En la puerta del Museo de la Inquisición, a la familia de andrajosos hambrientos se ha unido por lo menos otra docena de viejos, hombres, mujeres, niños. Forman una pequeña corte de milagros de hilachas, tiznes, costras. Al verme aparecer estiran inmediatamente unas manos de uñas negras, pidiendo. La violencia detrás mío y delante el hambre. Aquí, en estas gradas, resumido mi país. Aquí, tocándose, las dos caras de la historia peruana. Y entiendo por qué Mayta me ha acompañado obsesivamente en el recorrido del Museo.
Voy casi a la carrera hasta San Martín a tomar el colectivo, pues se ha hecho tarde, y una media hora antes del toque de queda cesa todo tráfico.

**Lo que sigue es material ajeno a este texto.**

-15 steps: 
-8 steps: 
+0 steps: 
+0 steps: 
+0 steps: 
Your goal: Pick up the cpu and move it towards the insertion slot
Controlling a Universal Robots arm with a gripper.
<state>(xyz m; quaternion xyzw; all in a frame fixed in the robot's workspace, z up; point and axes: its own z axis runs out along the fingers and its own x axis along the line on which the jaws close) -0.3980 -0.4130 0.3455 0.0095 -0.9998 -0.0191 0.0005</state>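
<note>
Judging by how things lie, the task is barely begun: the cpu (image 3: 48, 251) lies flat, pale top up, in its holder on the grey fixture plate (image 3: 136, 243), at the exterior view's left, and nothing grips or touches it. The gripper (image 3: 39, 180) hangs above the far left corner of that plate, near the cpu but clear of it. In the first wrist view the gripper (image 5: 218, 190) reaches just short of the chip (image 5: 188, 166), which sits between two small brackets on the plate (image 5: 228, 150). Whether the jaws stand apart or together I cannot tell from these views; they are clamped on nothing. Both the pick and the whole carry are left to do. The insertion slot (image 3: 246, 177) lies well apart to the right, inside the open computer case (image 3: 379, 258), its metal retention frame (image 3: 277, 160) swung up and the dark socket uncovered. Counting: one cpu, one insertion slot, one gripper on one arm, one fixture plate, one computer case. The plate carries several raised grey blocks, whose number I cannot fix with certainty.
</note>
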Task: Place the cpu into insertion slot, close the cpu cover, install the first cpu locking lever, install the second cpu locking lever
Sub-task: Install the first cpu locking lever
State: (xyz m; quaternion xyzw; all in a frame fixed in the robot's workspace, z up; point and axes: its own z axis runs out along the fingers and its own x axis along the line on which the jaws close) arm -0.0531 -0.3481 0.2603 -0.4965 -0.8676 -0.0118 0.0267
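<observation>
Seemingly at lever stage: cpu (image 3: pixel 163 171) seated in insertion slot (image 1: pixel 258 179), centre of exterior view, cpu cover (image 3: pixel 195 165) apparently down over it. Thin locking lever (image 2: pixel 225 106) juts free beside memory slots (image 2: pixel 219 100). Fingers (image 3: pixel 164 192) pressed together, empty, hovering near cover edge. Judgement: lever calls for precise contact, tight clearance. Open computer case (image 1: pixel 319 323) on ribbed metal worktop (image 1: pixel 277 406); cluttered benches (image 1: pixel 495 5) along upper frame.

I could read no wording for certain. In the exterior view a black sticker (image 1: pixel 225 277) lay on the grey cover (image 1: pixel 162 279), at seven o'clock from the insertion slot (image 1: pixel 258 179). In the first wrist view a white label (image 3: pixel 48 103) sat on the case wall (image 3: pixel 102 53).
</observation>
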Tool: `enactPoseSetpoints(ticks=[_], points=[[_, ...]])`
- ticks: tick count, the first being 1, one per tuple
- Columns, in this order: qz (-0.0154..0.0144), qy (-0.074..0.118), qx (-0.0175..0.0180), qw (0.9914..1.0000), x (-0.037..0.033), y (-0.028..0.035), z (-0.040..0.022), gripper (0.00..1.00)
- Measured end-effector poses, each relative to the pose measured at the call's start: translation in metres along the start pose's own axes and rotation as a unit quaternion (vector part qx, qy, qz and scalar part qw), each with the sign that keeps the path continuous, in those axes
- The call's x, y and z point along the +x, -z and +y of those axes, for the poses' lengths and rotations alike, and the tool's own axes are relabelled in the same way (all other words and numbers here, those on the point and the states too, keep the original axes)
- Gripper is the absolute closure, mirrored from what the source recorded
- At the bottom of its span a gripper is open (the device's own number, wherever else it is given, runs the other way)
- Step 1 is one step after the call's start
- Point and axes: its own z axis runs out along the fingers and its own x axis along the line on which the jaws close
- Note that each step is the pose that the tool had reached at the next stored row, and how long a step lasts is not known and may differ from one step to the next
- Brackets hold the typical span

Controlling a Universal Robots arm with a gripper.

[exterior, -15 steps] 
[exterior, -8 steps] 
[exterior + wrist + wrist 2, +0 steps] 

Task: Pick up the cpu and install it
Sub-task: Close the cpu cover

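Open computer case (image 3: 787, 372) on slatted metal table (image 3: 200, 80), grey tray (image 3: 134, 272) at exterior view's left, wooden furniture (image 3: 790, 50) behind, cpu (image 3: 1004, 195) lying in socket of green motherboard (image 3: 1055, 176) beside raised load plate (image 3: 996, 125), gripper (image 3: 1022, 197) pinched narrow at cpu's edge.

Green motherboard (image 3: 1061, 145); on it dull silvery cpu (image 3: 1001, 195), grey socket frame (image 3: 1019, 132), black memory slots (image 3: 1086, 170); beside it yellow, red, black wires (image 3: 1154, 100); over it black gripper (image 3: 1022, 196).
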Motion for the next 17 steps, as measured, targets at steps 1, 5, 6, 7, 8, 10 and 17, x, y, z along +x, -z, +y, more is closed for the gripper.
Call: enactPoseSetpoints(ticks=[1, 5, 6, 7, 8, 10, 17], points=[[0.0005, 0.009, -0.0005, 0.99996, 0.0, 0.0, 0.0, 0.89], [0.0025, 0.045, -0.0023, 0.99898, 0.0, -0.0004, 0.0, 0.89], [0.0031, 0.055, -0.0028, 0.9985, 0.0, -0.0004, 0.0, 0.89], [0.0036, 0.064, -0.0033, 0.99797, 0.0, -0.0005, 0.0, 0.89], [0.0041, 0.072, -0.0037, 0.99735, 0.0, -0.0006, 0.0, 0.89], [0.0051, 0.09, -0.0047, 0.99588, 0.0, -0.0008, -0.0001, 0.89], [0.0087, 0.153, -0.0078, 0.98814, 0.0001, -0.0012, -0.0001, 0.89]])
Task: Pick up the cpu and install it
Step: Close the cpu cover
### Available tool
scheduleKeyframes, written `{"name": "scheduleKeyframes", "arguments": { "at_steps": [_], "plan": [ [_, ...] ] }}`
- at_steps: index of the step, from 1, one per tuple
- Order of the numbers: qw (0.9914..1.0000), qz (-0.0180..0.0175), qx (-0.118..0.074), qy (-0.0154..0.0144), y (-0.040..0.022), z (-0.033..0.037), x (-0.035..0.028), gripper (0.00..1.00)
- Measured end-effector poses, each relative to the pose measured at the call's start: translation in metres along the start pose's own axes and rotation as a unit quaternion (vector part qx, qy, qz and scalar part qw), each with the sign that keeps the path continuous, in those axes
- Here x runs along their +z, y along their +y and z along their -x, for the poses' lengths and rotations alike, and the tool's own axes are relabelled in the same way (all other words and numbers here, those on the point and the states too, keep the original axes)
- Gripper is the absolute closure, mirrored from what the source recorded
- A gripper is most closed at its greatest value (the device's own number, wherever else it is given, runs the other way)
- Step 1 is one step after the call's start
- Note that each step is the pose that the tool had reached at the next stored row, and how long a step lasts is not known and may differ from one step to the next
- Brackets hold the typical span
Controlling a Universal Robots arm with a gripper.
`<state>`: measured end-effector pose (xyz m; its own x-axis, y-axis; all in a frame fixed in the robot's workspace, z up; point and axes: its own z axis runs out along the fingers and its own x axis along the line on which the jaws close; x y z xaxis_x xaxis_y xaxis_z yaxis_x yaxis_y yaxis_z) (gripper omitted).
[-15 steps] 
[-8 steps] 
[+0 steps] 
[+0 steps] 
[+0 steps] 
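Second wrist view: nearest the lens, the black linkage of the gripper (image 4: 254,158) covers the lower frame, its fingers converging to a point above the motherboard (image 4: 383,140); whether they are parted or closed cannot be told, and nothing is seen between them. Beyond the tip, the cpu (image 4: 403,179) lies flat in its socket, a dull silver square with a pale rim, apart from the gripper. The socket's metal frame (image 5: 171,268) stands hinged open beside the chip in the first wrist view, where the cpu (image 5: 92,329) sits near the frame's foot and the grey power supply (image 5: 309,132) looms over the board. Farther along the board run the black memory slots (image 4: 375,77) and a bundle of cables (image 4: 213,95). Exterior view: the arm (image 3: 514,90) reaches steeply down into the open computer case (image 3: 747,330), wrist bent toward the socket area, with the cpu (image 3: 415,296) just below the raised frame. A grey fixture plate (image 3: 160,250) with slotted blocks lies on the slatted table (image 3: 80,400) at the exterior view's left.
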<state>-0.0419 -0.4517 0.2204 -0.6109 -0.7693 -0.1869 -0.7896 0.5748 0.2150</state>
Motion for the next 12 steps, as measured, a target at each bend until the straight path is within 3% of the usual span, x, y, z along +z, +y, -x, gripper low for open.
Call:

Temo que esta vez el toque me alcance caminando las cuadras que median entre la Avenida Grau y mi casa. Son pocas cuadras, pero, cuando oscurece, peligrosas. Ha habido en ellas varios asaltos y, apenas la semana pasada, una violación. A la esposa de Luis Saldías, recién casado, que vive frente a mi casa —es ingeniero hidráulico—, se le estropeó el auto y se le pasó la hora del toque de queda, pues tuvo que venir andando desde San Isidro. En este tramo final, la detuvo un patrullero. Eran tres policías: la metieron al auto, la desnudaron — después de golpearla, porque se les resistió— y abusaron de ella. Luego la trajeron hasta su casa, diciéndole: «agradece que no te pegáramos un tiro». Es lo que tienen orden de hacer con quienes infringen el toque de queda. Luis Saldías me contó esto con los ojos llenos de ira y añadió que desde entonces se alegra cada vez que asesinan a un guardia. Dice que ya no le importa que triunfen los terroristas, porque «nada puede ser peor que lo que estamos viviendo». Yo sé que se equivoca, que todavía puede ser peor, que no hay límites para el deterioro, pero respeto su dolor y callo.